Bardzo sobie chwalę to , ze pstrąg przestał być rybą dostępną okresowo i tylko w rejonie gdzie żyje na wolności . Dzięki gospodarstwom rybnym i hodowli pstrąga można się nim delektować cały czas. Kupiłam ostatnio pstrąga potokowego . Pięknie wyglądają na nim te kolorowe cętki .A jak już mi się trafiła tak piękna rybka to grzechem było by nie zrobić jej w jakiś specjalny sposób . Wybrałam kontrowersyjna marynatę z miodem .Dla nas jest to porcja na 2 osoby.

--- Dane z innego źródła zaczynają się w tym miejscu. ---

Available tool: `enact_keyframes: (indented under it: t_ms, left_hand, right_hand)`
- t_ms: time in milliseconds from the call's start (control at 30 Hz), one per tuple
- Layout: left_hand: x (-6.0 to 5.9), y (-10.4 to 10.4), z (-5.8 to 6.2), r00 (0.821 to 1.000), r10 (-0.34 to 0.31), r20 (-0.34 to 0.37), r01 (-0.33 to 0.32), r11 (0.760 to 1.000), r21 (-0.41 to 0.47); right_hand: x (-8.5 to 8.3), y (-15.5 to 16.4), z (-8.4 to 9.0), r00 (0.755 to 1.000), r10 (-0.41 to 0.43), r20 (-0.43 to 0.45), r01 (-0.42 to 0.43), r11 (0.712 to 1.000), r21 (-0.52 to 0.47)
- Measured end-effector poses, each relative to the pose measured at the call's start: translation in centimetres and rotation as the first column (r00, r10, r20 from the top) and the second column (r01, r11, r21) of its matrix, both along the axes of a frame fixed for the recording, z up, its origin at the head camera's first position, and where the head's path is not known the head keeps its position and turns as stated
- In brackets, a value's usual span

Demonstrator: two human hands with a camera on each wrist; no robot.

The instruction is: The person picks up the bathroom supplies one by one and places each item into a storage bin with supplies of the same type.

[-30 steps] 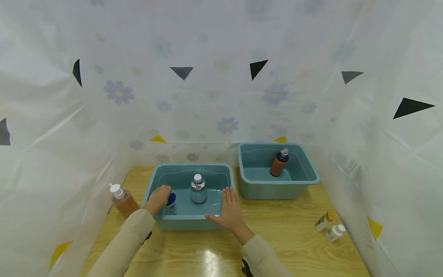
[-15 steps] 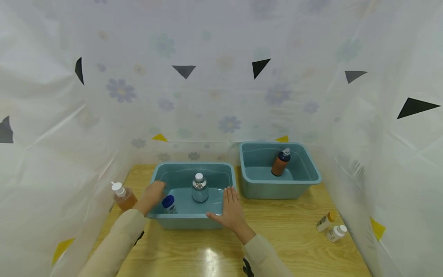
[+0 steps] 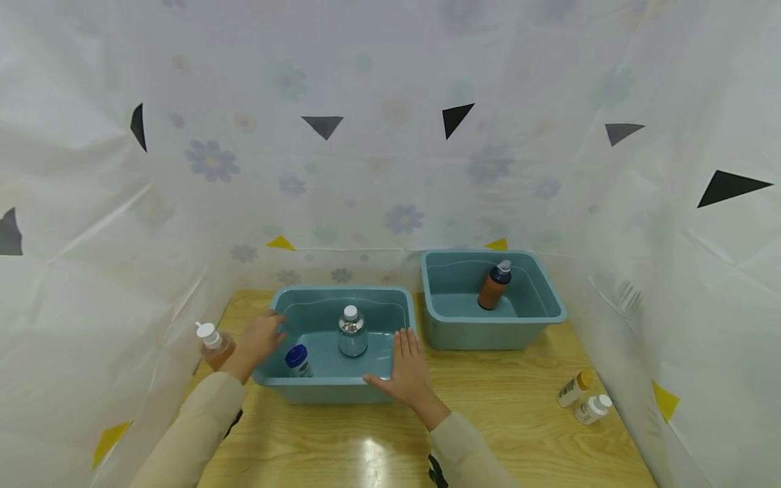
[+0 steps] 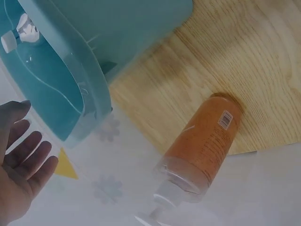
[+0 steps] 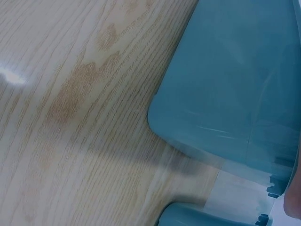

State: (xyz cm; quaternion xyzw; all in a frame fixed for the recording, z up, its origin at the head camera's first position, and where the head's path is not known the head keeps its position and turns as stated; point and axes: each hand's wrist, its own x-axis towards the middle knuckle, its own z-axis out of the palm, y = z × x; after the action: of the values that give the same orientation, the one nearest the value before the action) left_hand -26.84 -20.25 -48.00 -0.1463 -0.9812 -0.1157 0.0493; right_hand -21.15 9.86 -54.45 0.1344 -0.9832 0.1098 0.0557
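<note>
My left hand (image 3: 261,339), fingers loosely spread and holding nothing, is over the left rim of the near teal bin (image 3: 335,392). Inside that bin a blue-capped white container (image 3: 297,362) leans in the front left corner, and a clear bottle (image 3: 352,336) with a white cap stands near the middle. My right hand (image 3: 407,376) rests on the bin's right front corner with straight fingers. Left of the bin is a pump bottle (image 4: 202,146) of orange liquid, partly hidden by my left wrist in the head view.
A second teal bin (image 3: 488,333) stands at the back right, with a brown pump bottle (image 3: 493,288) in it. Two small bottles, one yellow-capped (image 3: 574,389) and one white-capped (image 3: 593,409), are on the table at the right. Patterned white sheeting (image 3: 390,176) encloses the table.
My left hand has let go of the blue-capped container and drawn left and back to the bin's rim. The container now tilts in the corner. My right hand has stayed put.
</note>
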Motion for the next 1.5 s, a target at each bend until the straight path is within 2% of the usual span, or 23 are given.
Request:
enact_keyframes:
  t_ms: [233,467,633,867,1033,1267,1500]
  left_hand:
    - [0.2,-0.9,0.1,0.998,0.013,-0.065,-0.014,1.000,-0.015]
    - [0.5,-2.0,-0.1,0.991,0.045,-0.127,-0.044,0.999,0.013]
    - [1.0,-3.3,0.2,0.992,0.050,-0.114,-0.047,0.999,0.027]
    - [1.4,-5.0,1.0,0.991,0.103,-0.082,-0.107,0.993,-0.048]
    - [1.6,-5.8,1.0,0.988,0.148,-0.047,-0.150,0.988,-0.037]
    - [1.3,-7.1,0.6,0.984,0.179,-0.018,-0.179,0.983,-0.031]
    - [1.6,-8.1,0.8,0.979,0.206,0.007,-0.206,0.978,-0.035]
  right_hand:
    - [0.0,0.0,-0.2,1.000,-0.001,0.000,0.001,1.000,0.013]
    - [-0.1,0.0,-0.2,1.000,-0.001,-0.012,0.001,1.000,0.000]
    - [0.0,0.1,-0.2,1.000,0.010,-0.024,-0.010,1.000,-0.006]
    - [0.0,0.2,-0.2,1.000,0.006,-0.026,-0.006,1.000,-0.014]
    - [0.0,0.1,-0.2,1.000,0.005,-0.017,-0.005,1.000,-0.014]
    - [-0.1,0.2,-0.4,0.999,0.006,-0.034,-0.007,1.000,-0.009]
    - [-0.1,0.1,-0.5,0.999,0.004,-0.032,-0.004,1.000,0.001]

Przepis na blogu ,, Buniabaje w kuchni"
https://kuchniababcigramolki-buni.blogspot.com/2012/10/pstrag-w-miodzie-rozmarynie-i-jaowcu.html
dodane na fotoforum:
izolek 2012-10-19
...i te pieczone kartofelki!!!
A mnie czeka zrobienie tony pierogów i tak się migam sama przed sobą - na razie kawka i komputer ale za chwilkę będzie
garnek w kuchni.
Pozdrówki.
bunia 2012-10-19
Izolek- rób pierożki- wpadnę :) . A kartofelki pieczone ,, na skróty" . Ugotowałam sobie ziemniaki w mundurkach" - obrałam - pokroiłam w plastry a potem posoliłam i usmażyłam na złoto przed rybą .
oli74 2012-10-19
Ale smakowite danie Grazynko.
No i ta tradycja piatkowa:))
Pozdrawiam Cię cieplutko:)
rudy13 2012-10-19
znów coś pysznego ......
zabiegana ostatnio jestem mocno .....
pozdrawiam cieplutko ..... :)))
bunia 2012-10-20
oli74 - nie nabijaj się - u mnie to rodzinnie tak musi być ( Hi hi ) . Nawyki to jednak straszna rzecz . Nic mnie nie zmusza do tych piatkowych rybek ( po za tym , ze uwielbiam ryby ) . Równie dobrze mogła bym robic w każdy inny dzień tygodnia ale .... No własnie to ale . Jak sobie przypominam co Prababcia i Babcia robiły z rybami to widzę piatkowy obiad .Ale mam dobra wiadomość - w najbliższy poniedziałek też będzie ryba bo kuzynka się na sandacza zaprosiła.